Out of the records below, copy all lines in which the word "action" occurs.

• _Input records_:
----

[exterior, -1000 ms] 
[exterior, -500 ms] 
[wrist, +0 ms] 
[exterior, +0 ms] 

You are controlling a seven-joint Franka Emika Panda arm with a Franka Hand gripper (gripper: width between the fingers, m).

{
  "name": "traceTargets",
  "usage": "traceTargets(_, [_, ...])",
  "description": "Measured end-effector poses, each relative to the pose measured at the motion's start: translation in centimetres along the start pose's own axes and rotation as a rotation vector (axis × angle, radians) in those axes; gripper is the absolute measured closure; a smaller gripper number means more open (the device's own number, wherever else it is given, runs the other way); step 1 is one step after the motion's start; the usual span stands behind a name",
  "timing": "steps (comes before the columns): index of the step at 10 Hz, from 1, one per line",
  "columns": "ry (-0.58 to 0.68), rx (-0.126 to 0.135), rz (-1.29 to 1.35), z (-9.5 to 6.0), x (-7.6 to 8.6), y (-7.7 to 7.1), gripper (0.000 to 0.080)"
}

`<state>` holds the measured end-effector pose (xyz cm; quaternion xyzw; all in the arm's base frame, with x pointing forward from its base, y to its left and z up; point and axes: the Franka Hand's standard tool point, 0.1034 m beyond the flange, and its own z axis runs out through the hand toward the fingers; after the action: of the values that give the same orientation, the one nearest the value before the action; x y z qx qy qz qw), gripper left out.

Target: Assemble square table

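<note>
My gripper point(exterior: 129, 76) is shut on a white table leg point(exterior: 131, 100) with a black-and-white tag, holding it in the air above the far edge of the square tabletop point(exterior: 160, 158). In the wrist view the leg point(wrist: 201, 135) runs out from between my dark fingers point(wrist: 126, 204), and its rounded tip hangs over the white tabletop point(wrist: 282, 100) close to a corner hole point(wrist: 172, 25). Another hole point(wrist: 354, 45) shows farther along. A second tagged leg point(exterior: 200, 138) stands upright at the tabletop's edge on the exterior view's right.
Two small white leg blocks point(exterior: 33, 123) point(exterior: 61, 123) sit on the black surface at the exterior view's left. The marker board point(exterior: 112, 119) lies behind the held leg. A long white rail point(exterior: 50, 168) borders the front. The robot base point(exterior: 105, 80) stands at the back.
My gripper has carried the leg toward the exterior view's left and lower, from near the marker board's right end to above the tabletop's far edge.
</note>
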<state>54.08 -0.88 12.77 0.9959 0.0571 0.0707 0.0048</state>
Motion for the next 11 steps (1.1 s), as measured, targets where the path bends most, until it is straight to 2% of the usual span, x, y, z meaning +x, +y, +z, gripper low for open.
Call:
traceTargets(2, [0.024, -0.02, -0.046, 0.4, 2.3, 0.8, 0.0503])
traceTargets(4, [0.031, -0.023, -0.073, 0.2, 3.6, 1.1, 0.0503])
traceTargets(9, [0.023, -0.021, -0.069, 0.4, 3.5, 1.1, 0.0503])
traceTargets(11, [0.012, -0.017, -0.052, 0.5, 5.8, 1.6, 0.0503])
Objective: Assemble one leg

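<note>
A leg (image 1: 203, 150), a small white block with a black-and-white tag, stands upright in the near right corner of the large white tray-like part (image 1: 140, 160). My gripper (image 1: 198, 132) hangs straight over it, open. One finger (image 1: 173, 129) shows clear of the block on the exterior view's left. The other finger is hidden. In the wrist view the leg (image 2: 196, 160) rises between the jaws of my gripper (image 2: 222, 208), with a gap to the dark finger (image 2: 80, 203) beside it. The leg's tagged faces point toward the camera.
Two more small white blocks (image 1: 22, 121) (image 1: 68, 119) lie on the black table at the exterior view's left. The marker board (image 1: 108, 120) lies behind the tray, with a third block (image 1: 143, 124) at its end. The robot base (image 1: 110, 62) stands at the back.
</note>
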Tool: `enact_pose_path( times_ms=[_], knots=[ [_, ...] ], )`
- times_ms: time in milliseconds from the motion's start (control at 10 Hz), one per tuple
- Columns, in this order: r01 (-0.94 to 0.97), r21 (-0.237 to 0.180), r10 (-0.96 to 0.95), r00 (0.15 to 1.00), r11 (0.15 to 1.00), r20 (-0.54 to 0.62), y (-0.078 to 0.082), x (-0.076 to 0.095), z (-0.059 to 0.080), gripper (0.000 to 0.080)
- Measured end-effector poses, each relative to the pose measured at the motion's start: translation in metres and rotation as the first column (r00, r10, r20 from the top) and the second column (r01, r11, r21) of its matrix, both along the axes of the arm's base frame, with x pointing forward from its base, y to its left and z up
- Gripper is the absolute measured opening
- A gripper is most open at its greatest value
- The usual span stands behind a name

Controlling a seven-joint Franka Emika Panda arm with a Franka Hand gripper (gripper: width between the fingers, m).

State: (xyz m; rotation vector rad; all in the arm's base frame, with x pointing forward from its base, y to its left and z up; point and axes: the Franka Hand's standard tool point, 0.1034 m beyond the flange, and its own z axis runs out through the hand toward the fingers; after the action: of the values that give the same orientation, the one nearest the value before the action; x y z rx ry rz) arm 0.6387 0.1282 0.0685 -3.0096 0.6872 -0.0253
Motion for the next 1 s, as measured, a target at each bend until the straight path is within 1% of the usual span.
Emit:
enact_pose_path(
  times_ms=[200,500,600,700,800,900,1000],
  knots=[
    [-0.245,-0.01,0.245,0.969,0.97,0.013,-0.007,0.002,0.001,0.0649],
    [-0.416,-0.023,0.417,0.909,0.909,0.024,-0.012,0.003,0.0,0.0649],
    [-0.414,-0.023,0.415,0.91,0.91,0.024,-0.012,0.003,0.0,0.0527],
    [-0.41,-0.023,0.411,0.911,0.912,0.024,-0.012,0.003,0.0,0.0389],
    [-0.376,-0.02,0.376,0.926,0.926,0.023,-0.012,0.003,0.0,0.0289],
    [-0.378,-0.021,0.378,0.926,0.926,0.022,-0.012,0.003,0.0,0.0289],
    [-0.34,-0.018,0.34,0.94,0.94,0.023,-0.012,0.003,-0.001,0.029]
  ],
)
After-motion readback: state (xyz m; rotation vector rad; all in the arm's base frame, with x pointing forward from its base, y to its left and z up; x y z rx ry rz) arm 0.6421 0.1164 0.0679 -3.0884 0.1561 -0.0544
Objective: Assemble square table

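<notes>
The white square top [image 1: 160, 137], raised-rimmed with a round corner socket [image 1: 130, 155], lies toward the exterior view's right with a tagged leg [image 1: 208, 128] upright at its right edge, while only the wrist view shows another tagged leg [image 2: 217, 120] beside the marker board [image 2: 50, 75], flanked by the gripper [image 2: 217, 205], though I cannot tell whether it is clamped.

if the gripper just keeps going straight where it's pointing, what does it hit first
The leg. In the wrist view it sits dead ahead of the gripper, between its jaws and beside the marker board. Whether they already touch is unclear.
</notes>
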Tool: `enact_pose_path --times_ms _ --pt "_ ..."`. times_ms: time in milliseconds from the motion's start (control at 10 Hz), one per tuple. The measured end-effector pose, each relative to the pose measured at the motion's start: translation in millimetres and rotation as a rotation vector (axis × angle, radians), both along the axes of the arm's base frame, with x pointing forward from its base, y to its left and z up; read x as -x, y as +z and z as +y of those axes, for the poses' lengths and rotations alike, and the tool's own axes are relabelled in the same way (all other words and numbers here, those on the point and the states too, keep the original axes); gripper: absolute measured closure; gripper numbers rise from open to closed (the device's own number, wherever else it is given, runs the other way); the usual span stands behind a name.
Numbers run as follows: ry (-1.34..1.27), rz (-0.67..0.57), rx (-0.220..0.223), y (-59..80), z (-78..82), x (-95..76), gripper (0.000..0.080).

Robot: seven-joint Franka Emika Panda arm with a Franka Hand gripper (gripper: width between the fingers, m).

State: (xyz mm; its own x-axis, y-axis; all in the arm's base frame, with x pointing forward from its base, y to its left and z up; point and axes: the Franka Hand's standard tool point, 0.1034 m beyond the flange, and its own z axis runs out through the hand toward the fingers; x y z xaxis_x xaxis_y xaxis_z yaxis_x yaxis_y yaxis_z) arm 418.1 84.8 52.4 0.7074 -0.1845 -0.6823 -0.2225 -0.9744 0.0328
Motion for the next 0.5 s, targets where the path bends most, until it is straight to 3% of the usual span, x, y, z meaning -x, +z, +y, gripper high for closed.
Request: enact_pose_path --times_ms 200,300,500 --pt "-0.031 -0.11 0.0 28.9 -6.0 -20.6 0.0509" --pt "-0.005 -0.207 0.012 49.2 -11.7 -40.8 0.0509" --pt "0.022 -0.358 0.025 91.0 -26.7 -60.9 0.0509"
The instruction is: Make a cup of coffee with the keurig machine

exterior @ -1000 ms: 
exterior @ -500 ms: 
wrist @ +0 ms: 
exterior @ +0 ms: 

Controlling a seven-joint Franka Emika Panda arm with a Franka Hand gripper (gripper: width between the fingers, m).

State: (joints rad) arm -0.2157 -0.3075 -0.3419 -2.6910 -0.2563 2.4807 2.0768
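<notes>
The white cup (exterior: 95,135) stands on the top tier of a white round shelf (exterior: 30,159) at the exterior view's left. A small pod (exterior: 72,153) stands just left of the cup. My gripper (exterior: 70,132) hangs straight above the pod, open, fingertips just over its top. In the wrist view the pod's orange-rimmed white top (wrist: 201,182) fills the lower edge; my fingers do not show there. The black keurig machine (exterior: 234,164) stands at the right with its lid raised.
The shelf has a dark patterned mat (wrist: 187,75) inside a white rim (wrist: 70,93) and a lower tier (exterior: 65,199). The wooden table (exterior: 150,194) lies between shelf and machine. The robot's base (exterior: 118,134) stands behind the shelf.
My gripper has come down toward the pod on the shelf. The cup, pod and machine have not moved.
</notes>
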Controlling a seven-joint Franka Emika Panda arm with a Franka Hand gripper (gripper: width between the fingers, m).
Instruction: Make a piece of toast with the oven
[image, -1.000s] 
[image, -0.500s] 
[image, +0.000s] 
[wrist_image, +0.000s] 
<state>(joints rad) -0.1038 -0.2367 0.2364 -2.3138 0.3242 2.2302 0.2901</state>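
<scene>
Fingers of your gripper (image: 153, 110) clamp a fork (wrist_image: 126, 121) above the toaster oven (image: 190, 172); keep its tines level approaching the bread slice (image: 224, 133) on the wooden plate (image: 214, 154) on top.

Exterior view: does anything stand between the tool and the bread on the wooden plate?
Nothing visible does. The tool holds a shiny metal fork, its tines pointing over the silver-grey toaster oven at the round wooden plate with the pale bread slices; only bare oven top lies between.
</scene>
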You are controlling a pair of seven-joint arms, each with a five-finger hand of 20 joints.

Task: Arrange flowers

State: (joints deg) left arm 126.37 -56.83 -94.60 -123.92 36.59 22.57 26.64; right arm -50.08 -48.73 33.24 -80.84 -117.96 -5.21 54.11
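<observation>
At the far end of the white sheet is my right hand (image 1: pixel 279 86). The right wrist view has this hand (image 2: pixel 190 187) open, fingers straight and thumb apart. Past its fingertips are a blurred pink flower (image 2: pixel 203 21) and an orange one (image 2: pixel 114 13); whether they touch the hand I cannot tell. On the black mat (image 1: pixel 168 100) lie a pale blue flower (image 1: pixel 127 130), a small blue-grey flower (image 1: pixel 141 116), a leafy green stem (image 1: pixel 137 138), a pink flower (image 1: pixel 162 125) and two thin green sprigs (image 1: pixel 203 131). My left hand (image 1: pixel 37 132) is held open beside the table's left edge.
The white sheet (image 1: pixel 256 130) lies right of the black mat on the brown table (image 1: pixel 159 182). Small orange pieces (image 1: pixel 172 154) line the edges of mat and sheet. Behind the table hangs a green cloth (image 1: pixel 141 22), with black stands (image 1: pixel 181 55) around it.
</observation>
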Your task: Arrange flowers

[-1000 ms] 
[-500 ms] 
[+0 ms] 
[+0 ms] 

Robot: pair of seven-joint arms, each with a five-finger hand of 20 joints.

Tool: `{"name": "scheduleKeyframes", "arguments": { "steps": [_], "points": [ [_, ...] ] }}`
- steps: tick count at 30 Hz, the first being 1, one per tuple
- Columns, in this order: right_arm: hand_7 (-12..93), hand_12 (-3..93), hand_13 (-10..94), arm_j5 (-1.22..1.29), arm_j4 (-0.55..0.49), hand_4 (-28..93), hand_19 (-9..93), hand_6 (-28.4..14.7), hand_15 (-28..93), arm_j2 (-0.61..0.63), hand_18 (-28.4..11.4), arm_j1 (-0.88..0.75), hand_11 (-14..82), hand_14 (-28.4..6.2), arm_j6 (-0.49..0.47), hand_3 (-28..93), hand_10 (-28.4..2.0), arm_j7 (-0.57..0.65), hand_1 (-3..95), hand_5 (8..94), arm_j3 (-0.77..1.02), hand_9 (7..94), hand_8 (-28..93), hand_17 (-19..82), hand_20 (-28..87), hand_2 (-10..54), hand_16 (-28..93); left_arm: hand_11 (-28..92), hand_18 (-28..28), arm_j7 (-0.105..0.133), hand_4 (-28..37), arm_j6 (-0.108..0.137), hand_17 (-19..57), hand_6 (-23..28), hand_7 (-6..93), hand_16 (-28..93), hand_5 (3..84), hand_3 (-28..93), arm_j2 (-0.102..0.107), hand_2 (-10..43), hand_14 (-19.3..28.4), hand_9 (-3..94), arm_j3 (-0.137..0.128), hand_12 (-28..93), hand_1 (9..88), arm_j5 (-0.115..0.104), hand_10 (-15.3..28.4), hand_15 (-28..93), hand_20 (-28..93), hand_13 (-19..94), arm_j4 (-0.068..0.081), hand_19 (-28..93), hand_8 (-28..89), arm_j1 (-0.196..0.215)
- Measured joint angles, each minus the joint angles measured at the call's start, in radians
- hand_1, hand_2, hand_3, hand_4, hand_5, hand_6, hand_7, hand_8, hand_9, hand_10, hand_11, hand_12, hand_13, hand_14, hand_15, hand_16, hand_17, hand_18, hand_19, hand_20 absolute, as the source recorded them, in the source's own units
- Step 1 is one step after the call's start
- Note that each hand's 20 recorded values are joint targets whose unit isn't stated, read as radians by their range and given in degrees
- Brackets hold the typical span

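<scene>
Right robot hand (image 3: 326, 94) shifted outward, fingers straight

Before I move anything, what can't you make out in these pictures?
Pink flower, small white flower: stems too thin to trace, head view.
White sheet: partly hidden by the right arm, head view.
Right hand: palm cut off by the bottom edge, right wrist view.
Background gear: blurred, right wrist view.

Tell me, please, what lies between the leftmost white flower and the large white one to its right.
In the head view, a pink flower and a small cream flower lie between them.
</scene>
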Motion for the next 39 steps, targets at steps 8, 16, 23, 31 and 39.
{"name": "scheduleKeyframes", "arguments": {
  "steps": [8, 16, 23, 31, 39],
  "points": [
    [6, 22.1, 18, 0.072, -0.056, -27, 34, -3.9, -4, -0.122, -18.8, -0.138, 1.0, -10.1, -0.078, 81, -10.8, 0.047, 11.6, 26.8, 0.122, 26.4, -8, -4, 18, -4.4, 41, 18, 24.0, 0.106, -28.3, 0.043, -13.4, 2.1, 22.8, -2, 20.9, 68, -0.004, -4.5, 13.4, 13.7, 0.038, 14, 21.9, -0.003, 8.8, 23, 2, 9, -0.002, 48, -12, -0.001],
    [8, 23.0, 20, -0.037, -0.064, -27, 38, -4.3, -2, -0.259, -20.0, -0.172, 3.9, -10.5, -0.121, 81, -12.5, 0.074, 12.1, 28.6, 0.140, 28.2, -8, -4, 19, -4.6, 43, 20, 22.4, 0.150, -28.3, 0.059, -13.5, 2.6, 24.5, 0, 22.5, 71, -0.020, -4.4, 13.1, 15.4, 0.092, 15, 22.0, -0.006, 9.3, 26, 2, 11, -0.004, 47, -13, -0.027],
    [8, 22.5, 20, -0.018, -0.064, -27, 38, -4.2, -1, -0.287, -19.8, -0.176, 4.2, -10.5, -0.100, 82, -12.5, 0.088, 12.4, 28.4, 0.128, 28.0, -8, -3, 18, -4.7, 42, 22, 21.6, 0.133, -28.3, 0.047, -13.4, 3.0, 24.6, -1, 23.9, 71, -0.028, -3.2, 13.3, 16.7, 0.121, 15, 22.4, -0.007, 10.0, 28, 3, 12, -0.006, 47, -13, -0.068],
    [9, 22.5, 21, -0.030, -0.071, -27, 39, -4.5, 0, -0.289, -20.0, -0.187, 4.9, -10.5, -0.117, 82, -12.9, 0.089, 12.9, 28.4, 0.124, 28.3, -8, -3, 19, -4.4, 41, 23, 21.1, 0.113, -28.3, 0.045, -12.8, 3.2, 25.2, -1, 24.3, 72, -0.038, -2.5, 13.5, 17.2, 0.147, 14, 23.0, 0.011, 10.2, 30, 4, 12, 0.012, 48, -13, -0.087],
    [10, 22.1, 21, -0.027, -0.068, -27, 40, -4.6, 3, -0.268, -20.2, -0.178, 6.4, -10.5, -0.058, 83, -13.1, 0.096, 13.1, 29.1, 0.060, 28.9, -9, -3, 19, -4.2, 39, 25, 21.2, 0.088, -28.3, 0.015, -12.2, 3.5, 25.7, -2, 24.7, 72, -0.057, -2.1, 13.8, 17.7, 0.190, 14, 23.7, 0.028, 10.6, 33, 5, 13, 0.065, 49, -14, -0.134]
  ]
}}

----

• _Output of the exercise_:
`<state>` holds the measured end-effector pose (xyz cm; quaternion xyzw; all in the arm's base frame, with x pointing forward from its base, y to its left and z up; point and axes: the Franka Hand's standard tool point, 0.1034 m beyond the flange, and its own z axis runs out through the hand toward the fingers; after the action: of the values that give the same orientation, the one nearest the value before the action; x y z qx qy qz qw), gripper left out.
State: (xyz m; rotation vector rad; all in the arm's base frame, with x pointing forward from its base, y to its left and z up; point and axes: the Franka Hand's standard tool point, 0.1034 m beyond the flange, and its own z axis runs out through the hand toward the fingers; after the action: of the values that give the same orientation, the one nearest the value before the action; x y z rx ry rz) arm 0.6387 0.1282 0.0685 -3.0096 0.6872 -0.0253

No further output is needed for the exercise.